Tinker seemed to be as restless as Sloan that night. He’d whine at the door and then come back to the rug under the coffee table and flop down. Then in five minutes he paced around the room and barked. Sloan wasn’t much better. He surfed through the channels on the television several times and found nothing that looked good enough to watch. He pushed the little red power button on the remote and picked up a book from the end table. He read five pages, laid it down, and went to the kitchen. When he opened the refrigerator, he found that the sweet tea jar was empty, so he got out a bottle of water and carried it back to the living room.

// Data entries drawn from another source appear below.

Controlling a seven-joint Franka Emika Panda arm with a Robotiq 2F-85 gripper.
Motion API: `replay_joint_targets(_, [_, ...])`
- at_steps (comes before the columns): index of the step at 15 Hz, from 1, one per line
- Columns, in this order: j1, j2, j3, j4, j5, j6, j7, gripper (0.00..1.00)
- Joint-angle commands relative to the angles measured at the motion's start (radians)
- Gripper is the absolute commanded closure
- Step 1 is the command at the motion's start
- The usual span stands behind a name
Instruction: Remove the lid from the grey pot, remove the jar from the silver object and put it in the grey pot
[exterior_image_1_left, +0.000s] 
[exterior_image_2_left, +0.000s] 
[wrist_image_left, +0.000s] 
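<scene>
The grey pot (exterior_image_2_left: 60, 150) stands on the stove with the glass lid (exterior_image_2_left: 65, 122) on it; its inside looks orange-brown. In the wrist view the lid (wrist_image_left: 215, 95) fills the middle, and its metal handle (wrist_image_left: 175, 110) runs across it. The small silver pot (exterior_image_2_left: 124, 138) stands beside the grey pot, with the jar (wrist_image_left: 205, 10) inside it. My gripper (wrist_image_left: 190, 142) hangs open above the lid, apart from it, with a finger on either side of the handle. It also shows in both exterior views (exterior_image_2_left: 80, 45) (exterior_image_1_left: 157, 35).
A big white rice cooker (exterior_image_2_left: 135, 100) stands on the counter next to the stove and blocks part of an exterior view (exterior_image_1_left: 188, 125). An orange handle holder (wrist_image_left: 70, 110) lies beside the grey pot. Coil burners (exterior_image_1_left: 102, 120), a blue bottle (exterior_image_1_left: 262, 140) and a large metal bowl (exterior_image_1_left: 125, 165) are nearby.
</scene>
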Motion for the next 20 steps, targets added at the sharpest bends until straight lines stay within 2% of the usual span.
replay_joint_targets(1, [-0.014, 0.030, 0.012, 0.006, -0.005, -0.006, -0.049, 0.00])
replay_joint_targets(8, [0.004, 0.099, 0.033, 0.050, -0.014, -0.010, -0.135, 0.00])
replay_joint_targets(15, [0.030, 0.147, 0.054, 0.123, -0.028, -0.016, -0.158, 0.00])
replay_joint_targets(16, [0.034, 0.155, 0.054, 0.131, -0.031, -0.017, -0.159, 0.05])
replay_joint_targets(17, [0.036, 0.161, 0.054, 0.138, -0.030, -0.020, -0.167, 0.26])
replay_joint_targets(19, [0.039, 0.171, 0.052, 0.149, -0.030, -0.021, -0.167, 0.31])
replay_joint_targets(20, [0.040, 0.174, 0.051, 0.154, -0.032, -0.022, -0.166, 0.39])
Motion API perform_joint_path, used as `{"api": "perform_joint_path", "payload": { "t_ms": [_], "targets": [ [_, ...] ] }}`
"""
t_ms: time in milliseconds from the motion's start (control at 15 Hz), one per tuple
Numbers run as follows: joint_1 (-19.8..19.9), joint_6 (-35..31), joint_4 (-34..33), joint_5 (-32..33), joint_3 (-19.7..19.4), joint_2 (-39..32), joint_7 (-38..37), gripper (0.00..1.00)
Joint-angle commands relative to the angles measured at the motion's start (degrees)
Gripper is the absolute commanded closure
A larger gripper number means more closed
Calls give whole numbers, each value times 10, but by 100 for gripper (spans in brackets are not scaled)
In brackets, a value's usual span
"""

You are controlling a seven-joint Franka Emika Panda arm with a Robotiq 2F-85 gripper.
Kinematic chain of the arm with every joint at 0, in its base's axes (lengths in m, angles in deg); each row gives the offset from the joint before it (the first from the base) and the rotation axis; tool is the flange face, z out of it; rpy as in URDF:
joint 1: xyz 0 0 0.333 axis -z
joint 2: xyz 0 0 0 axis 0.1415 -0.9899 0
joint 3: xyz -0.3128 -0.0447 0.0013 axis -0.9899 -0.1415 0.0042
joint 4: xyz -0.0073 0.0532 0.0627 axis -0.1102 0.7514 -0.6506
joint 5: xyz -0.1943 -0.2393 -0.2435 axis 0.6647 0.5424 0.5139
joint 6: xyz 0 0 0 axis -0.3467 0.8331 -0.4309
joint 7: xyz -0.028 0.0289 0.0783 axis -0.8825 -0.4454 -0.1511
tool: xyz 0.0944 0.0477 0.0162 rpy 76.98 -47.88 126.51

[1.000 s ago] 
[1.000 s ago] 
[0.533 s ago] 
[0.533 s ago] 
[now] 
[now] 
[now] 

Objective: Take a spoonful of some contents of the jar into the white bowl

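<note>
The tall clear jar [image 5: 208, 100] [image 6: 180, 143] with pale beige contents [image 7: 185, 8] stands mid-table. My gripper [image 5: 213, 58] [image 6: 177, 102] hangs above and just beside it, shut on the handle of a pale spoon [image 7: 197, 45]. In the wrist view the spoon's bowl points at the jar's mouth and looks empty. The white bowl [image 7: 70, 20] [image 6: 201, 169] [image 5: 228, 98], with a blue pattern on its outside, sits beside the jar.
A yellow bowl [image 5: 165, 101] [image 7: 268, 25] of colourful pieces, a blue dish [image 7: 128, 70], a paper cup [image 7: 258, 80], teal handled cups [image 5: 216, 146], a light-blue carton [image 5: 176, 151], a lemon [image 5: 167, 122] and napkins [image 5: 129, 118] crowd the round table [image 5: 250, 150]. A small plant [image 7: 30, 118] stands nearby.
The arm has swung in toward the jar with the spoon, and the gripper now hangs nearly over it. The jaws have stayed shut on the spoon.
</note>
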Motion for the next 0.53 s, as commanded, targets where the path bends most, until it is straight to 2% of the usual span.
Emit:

He remembered being restless and bored a lot of times when he and his team were on deployment. They’d play cards, tell tales about things they’d done back home, or watch movies and wait for the next moment when someone needed them to take care of a bomb. Ever since he’d come home, he’d tried to stay so busy that he didn’t have time to be bored or to even think, but here lately things were changing. He wasn’t sure just what to do about it. He couldn’t get back in the army, but he’d begun to want a regular job.
“And just what would I do with my skill set?” he asked Tinker.
The dog ran to the door and whined.
“Okay, okay, we’ll go for a walk, but only up to the old tree this time,” Sloan said. “You were so worn out after we went all the way to the Banty House that I was afraid I’d find you dead the next morning.”
Tinker wagged his tail and shot out the door the second Sloan opened it. The night air was warm, so Sloan left his jacket behind, but he carried the bottle of water with him. The dog was content to walk along beside him and didn’t even chase a cottontail rabbit that ran across the road in front of them.
“Killing that snake took all your energy, didn’t it?” Sloan asked him.
Tinker looked up at him and barked, but Sloan didn’t know if he was saying yes or no. Sloan had been home for only a few weeks when his granny died, and so Tinker had been his only companion for the next months. Then Kate Carson had come to his house, given him a good talking to, and then asked him to work for them a day a week. She’d mentioned that she’d walked down to the cemetery that morning to check on her mother’s grave and found it all grown in. When she left, Sloan had scaled the fence separating his house from the graveyard and was appalled at the condition it was in. His parents’ and his grandparents’ graves had sunk in and needed more dirt and some grass planted on them. Weeds covered the whole pitiful-looking place. That day had been a Monday, too, and he’d vowed that once a week he’d see to it that the cemetery was put to rights.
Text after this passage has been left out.